**TASK REQUIREMENTS**
After finding the line with "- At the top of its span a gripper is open" in the entries below, retype exactly each line from there through the line with "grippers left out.", including that final line.

[Dataset items]
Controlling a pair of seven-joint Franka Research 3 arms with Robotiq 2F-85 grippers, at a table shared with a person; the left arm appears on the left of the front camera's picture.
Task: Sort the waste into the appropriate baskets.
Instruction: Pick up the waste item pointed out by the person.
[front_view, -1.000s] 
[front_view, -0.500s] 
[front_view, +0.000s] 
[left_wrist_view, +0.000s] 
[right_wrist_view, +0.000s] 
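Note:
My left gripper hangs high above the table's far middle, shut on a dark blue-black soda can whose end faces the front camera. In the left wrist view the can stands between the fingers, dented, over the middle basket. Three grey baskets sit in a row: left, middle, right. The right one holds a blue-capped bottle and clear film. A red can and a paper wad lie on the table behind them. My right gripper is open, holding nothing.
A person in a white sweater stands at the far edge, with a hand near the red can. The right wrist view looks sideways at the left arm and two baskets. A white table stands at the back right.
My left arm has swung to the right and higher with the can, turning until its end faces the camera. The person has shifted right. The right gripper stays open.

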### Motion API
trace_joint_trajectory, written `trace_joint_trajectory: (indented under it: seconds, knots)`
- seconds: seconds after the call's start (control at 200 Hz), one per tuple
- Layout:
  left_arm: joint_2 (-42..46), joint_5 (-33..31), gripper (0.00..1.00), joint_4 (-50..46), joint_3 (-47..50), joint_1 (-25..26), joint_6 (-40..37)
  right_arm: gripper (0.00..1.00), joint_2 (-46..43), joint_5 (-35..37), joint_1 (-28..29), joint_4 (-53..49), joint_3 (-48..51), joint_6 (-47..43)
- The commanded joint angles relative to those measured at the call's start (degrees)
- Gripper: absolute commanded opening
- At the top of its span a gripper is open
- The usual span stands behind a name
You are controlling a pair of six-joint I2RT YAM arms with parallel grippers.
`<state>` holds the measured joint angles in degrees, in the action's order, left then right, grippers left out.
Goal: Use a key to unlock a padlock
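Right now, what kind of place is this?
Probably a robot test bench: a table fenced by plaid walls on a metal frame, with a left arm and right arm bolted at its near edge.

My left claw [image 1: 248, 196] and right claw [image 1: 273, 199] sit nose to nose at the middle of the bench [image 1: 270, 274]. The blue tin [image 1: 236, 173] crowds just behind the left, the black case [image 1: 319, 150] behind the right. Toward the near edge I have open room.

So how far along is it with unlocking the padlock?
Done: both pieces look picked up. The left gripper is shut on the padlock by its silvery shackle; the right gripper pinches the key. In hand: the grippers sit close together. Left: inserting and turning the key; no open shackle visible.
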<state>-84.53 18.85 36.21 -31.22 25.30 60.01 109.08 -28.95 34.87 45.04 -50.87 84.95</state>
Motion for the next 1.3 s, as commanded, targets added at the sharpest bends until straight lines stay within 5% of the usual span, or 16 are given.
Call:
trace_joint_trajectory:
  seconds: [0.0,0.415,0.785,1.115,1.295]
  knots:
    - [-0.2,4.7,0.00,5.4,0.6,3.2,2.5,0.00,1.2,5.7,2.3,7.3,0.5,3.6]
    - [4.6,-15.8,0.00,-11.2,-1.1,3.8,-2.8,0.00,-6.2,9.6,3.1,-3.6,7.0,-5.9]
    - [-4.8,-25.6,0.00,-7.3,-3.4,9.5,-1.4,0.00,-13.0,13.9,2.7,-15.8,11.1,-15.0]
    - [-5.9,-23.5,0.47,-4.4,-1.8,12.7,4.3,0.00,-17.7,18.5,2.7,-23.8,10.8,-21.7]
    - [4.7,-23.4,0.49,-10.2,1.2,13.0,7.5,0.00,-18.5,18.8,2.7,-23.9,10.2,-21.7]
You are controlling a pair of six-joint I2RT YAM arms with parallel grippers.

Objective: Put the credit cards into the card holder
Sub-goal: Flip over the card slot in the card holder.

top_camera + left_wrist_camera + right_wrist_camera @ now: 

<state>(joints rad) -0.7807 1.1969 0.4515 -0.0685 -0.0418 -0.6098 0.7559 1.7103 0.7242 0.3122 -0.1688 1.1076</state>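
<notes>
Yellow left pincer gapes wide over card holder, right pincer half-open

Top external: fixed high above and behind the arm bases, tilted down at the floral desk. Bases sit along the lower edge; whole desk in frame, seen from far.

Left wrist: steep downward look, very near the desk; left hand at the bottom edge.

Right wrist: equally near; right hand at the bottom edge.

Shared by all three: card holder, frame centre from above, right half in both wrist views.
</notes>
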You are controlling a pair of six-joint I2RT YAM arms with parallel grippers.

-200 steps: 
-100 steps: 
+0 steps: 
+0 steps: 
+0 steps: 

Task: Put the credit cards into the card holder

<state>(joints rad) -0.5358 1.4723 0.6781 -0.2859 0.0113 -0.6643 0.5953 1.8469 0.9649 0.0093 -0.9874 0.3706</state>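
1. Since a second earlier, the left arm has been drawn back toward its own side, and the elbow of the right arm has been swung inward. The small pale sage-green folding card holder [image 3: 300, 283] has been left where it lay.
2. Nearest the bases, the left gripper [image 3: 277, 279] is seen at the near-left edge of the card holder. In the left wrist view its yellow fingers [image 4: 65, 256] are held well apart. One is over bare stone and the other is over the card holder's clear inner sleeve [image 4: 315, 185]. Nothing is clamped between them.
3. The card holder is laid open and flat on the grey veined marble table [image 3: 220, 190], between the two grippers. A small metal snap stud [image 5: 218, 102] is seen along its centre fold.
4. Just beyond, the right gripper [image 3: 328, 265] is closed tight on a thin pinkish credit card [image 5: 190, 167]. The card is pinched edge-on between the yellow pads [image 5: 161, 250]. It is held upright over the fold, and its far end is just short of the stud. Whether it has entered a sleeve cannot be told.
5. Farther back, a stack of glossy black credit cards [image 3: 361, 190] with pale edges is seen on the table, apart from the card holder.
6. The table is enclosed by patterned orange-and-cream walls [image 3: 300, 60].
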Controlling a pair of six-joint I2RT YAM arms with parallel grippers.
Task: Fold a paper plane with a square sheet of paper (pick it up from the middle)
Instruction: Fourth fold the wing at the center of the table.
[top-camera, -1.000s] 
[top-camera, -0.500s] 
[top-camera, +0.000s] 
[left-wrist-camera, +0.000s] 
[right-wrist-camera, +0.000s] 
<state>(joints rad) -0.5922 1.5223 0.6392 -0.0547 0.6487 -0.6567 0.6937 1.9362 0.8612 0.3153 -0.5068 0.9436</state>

**RESULT BELOW**
- At the top of its span a gripper is open
- The usual span stands behind a name
You are controlling a pair of six-joint I2RT YAM arms with parallel grippers.
`<state>` holds the measured joint angles in degrees, in the action's order, left then right, grippers left out.

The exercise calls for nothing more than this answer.